No, this is all within the same DC. I think the problem has to do with the LB. 
We've upgraded our producers to point directory to a node for testing and after 
running it all night, I don't see any more connections then there are supposed 
to be. 

Can I ask which LB are you using? We are using A10's

On Sep 26, 2013, at 6:41 PM, Nicolas Berthet <nicolasbert...@maaii.com> wrote:

> Hi Mark,
> 
> I'm using centos 6.2. My file limit is something like 500k, the value is 
> arbitrary.
> 
> One of the thing I changed so far are the TCP keepalive parameters, it had 
> moderate success so far.
> 
> net.ipv4.tcp_keepalive_time
> net.ipv4.tcp_keepalive_intvl
> net.ipv4.tcp_keepalive_probes
> 
> I still notice an abnormal number of ESTABLISHED connections, I've been doing 
> some search and came over this page 
> (http://www.lognormal.com/blog/2012/09/27/linux-tcpip-tuning/)
> 
> I'll change the "net.netfilter.nf_conntrack_tcp_timeout_established" as 
> indicated there, it looks closer to the solution to my issue.
> 
> Are you also experiencing the issue in a cross data center context ? 
> 
> Best regards,
> 
> Nicolas Berthet 
> 
> 
> -----Original Message-----
> From: Mark [mailto:static.void....@gmail.com] 
> Sent: Friday, September 27, 2013 6:08 AM
> To: users@kafka.apache.org
> Subject: Re: Too many open files
> 
> What OS settings did you change? How high is your huge file limit?
> 
> 
> On Sep 25, 2013, at 10:06 PM, Nicolas Berthet <nicolasbert...@maaii.com> 
> wrote:
> 
>> Jun,
>> 
>> I observed similar kind of things recently. (didn't notice before 
>> because our file limit is huge)
>> 
>> I have a set of brokers in a datacenter, and producers in different data 
>> centers. 
>> 
>> At some point I got disconnections, from the producer perspective I had 
>> something like 15 connections to the broker. On the other hand on the broker 
>> side, I observed hundreds of connections from the producer in an ESTABLISHED 
>> state.
>> 
>> We had some default settings for the socket timeout on the OS level, which 
>> we reduced hoping it would prevent the issue in the future. I'm not sure if 
>> the issue is from the broker or OS configuration though. I'm still keeping 
>> the broker under observation for the time being.
>> 
>> Note that, for clients in the same datacenter, we didn't see this issue, the 
>> socket count matches on both ends.
>> 
>> Nicolas Berthet
>> 
>> -----Original Message-----
>> From: Jun Rao [mailto:jun...@gmail.com]

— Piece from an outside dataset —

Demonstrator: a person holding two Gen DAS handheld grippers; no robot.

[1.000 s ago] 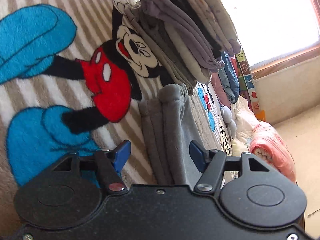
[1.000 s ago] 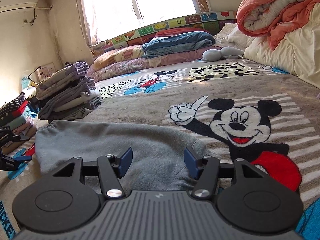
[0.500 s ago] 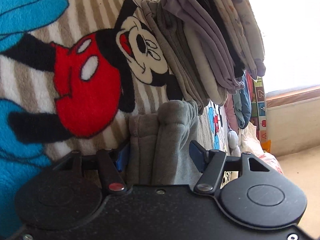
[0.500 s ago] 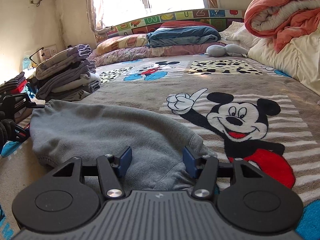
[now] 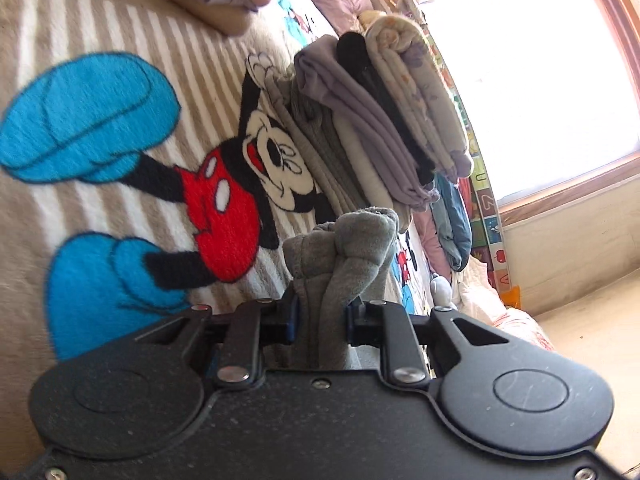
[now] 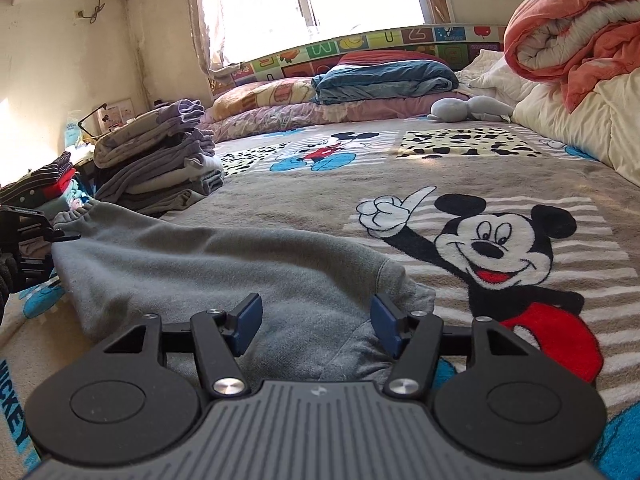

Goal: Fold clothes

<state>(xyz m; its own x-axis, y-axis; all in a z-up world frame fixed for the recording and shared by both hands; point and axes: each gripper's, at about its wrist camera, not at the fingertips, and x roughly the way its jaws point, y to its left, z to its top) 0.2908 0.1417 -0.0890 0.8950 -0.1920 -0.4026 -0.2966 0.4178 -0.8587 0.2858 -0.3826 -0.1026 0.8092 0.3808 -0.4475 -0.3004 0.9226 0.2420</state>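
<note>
A grey fleece garment [image 6: 208, 264] lies folded on the Mickey Mouse blanket [image 6: 400, 176]. My left gripper [image 5: 320, 316] is shut on its bunched elastic end [image 5: 344, 256] and lifts it off the blanket. The left gripper also shows at the far left of the right wrist view [image 6: 24, 240]. My right gripper [image 6: 316, 324] is open, its blue pads either side of the garment's near end, just above the cloth.
A stack of folded clothes [image 6: 160, 160] [image 5: 380, 120] sits beyond the garment. A second pile [image 6: 44, 188] is at the left edge. Pillows [image 6: 360, 84], a grey plush toy [image 6: 468, 108] and a rolled pink-and-cream quilt [image 6: 576, 48] lie at the head and right side.
My left gripper has closed on the garment's elastic end and pulled it up from the blanket. My right gripper has stayed open and moved slightly forward over the near end.
</note>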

>> Sent: Thursday, September 26, 2013 12:39 PM
>> To: users@kafka.apache.org
>> Subject: Re: Too many open files
>> 
>> If a client is gone, the broker should automatically close those broken 
>> sockets. Are you using a hardware load balancer?
>> 
>> Thanks,
>> 
>> Jun
>> 
>> 
>> On Wed, Sep 25, 2013 at 4:48 PM, Mark <static.void....@gmail.com> wrote:
>> 
>>> FYI if I kill all producers I don't see the number of open files drop. 

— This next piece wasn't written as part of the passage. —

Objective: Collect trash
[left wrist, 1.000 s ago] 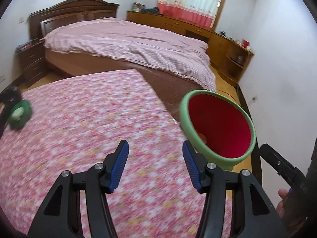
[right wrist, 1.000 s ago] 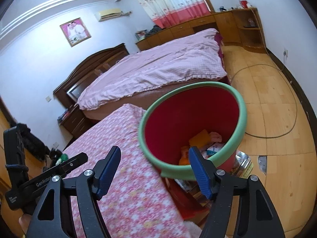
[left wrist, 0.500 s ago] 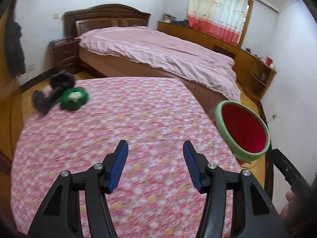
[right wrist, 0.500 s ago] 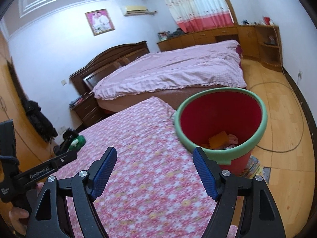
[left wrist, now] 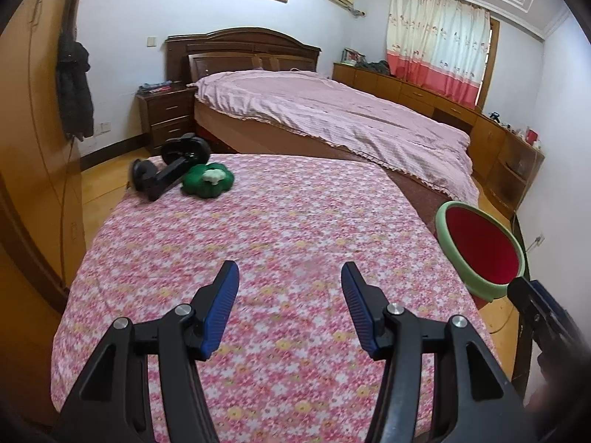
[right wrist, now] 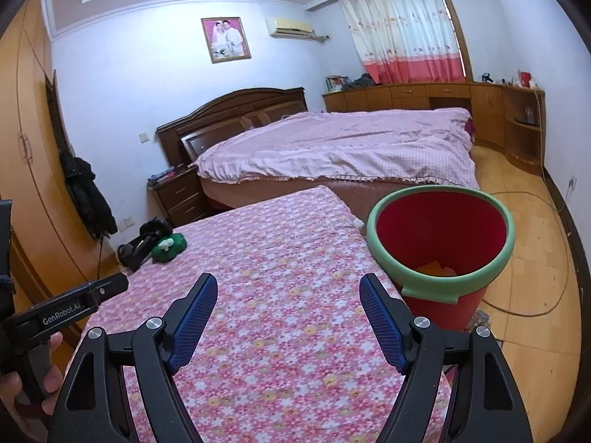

>>> I still see all the ESTABLISHED connections.
>>> 
>>> Is there a broker setting to automatically kill any inactive TCP 
>>> connections?
>>> 
>>> 
>>> On Sep 25, 2013, at 4:30 PM, Mark <static.void....@gmail.com> wrote:
>>> 
>>>> Any other ideas?
>>>> 
>>>> On Sep 25, 2013, at 9:06 AM, Jun Rao <jun...@gmail.com> wrote:
>>>> 
>>>>> We haven't seen any socket leaks with the java producer. If you 
>>>>> have
>>> lots
>>>>> of unexplained socket connections in established mode, one possible
>>> cause
>>>>> is that the client created new producer instances, but didn't close 
>>>>> the
>>> old
>>>>> ones.
>>>>> 
>>>>> Thanks,
>>>>> 
>>>>> Jun
>>>>> 
>>>>> 
>>>>> On Wed, Sep 25, 2013 at 6:08 AM, Mark <static.void....@gmail.com>
>>> wrote:
>>>>> 
>>>>>> No. We are using the kafka-rb ruby gem producer.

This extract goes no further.